- YOUR ASSIGNMENT:
Exactly as written, copy the lines of the data below from the first through the one containing "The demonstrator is".

*** DATA BLOCK

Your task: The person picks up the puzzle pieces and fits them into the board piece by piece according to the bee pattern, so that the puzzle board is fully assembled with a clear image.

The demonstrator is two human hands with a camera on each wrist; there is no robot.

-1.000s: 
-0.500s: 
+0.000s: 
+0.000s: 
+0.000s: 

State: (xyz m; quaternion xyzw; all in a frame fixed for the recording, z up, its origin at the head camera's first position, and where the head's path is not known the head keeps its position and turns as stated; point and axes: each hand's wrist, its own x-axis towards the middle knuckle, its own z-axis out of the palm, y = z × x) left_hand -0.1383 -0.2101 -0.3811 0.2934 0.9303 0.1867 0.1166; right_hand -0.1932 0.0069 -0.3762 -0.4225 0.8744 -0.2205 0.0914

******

- WRITTEN RESPONSE:
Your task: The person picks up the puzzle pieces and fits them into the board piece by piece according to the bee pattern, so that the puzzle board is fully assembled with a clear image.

The demonstrator is two human hands with a camera on each wrist; there is no robot.

No further output is expected.